### WHAT YOU HAVE TO DO
Your job is to transcribe the material exactly, every line included.

### COLLECTED MATERIAL
____________

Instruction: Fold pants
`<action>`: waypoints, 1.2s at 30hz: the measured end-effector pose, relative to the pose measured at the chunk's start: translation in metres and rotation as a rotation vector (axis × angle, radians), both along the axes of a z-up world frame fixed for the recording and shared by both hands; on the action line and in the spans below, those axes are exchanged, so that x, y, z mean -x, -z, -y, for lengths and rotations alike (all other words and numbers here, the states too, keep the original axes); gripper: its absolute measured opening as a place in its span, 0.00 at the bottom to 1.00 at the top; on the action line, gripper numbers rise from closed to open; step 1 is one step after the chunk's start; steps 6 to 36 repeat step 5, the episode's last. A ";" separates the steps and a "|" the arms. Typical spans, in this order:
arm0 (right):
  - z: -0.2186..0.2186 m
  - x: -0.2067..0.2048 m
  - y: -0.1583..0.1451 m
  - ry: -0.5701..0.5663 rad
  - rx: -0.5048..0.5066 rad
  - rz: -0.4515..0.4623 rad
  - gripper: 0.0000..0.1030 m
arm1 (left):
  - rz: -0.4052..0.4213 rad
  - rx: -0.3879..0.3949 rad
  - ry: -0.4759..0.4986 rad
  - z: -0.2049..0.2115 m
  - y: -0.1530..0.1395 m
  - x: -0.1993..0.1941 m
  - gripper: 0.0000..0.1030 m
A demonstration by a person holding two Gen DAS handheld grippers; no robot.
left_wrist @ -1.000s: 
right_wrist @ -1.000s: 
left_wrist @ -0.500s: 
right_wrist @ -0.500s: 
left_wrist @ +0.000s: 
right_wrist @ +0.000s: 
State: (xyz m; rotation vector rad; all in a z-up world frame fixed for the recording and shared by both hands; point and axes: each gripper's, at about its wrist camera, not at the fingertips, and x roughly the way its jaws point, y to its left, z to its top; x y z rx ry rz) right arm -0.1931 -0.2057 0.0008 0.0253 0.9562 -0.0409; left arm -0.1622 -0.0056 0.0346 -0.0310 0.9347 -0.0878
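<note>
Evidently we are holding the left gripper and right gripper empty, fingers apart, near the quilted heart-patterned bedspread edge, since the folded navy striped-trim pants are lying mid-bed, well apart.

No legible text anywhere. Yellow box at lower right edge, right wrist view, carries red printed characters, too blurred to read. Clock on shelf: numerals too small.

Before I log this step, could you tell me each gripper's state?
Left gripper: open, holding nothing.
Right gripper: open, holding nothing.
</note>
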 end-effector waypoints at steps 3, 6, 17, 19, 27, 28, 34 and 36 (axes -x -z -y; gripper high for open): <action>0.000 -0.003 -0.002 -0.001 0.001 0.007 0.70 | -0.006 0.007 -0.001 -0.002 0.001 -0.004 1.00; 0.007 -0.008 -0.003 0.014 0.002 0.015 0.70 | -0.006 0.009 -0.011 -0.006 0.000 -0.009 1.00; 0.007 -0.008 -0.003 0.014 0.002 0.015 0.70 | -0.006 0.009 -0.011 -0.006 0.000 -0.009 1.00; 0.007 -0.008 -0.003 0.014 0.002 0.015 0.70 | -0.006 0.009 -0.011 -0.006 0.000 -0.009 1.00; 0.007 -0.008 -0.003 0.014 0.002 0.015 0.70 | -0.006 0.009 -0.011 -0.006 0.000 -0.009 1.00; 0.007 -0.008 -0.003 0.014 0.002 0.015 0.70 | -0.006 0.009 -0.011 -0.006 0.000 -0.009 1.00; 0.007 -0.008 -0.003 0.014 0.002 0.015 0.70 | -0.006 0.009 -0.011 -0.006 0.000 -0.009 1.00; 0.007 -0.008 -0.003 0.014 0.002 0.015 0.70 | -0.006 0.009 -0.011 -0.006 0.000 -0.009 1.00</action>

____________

### ANSWER SECTION
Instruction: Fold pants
`<action>`: waypoints, 1.2s at 30hz: the measured end-effector pose, relative to the pose measured at the chunk's start: translation in metres and rotation as a rotation vector (axis × angle, radians), both along the axes of a z-up world frame fixed for the recording and shared by both hands; on the action line and in the spans below, those axes are exchanged, so that x, y, z mean -x, -z, -y, for lengths and rotations alike (all other words and numbers here, the states too, keep the original axes); gripper: its absolute measured opening as a place in its span, 0.00 at the bottom to 1.00 at the top; on the action line, gripper numbers rise from closed to open; step 1 is one step after the chunk's start; steps 6 to 36 repeat step 5, the episode's last. A ";" separates the steps and a "|" the arms. Typical spans, in this order:
arm0 (right):
  - z: -0.2186..0.2186 m
  - x: -0.2067..0.2048 m
  - y: -0.1583..0.1451 m
  - ry: -0.5701..0.5663 rad
  - rx: -0.5048..0.5066 rad
  - rz: -0.4515..0.4623 rad
  - gripper: 0.0000..0.1030 m
arm1 (left):
  - rz: -0.4052..0.4213 rad
  - rx: -0.3879..0.3949 rad
  - ry: -0.4759..0.4986 rad
  - z: -0.2049..0.2115 m
  - y: -0.1530..0.1395 m
  - x: -0.1993..0.1941 m
  - gripper: 0.0000..0.1030 m
A demonstration by a person holding two Gen DAS handheld grippers; no robot.
left_wrist @ -1.000s: 
right_wrist @ -1.000s: 
left_wrist @ -0.500s: 
right_wrist @ -0.500s: 
left_wrist @ +0.000s: 
right_wrist @ +0.000s: 
State: (xyz m; rotation vector rad; all in a z-up world frame fixed for the recording and shared by both hands; point and axes: each gripper's, at about its wrist camera, not at the fingertips, and x roughly the way its jaws point, y to its left, z to its top; x y z rx ry rz) right arm -0.1931 -0.2057 0.0008 0.0253 0.9562 -0.0409; left arm -0.1622 -0.0056 0.0346 -0.0310 0.9347 -0.0878
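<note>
Evidently we are holding the left gripper and right gripper empty, fingers apart, near the quilted heart-patterned bedspread edge, since the folded navy striped-trim pants are lying mid-bed, well apart.

No legible text anywhere. Yellow box at lower right edge, right wrist view, carries red printed characters, too blurred to read. Clock on shelf: numerals too small.

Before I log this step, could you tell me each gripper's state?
Left gripper: open, holding nothing.
Right gripper: open, holding nothing.
</note>
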 end-effector waypoints at steps 3, 6, 17, 19, 27, 28, 34 and 36 (axes -x -z -y; gripper high for open): <action>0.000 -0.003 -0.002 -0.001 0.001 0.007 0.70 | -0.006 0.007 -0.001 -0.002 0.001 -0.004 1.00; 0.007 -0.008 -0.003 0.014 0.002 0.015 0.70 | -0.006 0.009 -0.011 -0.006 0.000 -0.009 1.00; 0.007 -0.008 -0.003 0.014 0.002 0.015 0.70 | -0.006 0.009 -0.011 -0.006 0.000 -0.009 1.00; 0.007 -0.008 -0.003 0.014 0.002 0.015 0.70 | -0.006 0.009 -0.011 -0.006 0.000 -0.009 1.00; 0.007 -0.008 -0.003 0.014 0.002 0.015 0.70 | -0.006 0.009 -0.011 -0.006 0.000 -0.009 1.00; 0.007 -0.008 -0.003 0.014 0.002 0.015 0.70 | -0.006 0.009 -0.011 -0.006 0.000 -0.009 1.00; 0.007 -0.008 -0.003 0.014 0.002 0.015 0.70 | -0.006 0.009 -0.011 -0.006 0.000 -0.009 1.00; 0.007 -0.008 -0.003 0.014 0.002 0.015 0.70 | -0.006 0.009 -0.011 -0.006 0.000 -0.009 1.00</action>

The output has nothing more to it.